We had a retreat. I prepared for it by interviewing board members. Together we envisioned the greater potential and said, "What's the revenue model to get there? Who do we need on this board to help us?"

Then we went out and identified and recruited people and also did some leadership-succession planning for the board. Then it's a matter of "let's move it forward."

But when people can organize around a vision of where we are going and what it's going to take financially—but I think organizations always need revitalizing. Then it's time to do that again.

KARTHIK KRISHNAN: One thing I might add to that is, you have to go back and treat the root cause of the problem. Why is a board dysfunctional? Because there were no set expectations. Starting off with something that says, "This is what is expected of the board," always gives you an opportunity to go back and ask, has the board been effective?

The second step of that is picking the right leader.

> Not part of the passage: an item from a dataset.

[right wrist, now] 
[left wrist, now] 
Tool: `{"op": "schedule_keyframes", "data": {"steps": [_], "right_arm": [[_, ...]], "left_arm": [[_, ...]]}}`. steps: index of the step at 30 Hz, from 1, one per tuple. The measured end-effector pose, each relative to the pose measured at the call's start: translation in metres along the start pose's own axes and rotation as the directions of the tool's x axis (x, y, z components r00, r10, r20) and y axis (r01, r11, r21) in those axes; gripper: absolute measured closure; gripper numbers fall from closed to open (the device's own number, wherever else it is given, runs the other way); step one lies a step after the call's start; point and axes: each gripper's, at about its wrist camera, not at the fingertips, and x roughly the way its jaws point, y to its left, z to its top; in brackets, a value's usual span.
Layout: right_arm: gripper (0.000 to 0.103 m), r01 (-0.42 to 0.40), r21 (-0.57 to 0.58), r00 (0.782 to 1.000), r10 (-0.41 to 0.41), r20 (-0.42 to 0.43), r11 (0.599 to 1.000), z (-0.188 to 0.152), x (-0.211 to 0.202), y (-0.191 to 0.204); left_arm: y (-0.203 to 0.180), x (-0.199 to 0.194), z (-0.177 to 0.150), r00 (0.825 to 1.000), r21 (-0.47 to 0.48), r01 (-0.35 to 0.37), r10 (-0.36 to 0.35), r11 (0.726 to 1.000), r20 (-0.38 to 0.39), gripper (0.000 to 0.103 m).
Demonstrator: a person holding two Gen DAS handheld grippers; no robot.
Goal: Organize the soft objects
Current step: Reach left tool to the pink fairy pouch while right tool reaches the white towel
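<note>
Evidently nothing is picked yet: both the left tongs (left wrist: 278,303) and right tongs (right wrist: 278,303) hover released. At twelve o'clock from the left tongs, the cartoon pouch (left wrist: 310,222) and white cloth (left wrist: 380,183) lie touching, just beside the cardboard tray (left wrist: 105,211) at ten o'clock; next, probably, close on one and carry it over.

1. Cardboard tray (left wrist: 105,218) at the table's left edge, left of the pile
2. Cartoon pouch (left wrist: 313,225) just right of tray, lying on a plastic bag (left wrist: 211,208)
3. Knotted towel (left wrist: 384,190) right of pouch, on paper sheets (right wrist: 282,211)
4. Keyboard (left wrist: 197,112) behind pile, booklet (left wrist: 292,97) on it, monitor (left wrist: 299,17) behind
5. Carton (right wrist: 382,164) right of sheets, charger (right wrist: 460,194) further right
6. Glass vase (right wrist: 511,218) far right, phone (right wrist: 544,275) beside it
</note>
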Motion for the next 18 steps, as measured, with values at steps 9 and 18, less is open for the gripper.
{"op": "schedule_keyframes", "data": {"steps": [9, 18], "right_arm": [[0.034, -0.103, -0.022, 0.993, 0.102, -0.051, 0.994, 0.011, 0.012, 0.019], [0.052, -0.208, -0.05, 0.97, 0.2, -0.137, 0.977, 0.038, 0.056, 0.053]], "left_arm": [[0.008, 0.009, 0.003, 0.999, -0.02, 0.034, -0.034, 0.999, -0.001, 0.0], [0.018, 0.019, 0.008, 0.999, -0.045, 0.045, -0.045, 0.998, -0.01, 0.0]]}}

I think the chair sets the tone.

So those are two ways by which you can actually make a board functional. When you have a charter and you say, "This is the plan," and the board has not delivered, you have the opportunity to walk up to somebody on the board and say, "Hey, these are the expectations. You haven't delivered. Are you going to step up and commit to it or are you going to step off the board?" That gives you the opportunity to bring a new person on board and keep moving it in terms of making the organization successful.

CHERYL ROSARIO: I'll sneak in a couple last comments. In doing the board development program for AOL-Time Warner, when they were one [company], I saw a couple of things. You can move some of the board members to an advisory capacity, so that they are still involved, and then they feel dedicated to the organization, but maybe not as involved in moving the organization forward. So that's one thing.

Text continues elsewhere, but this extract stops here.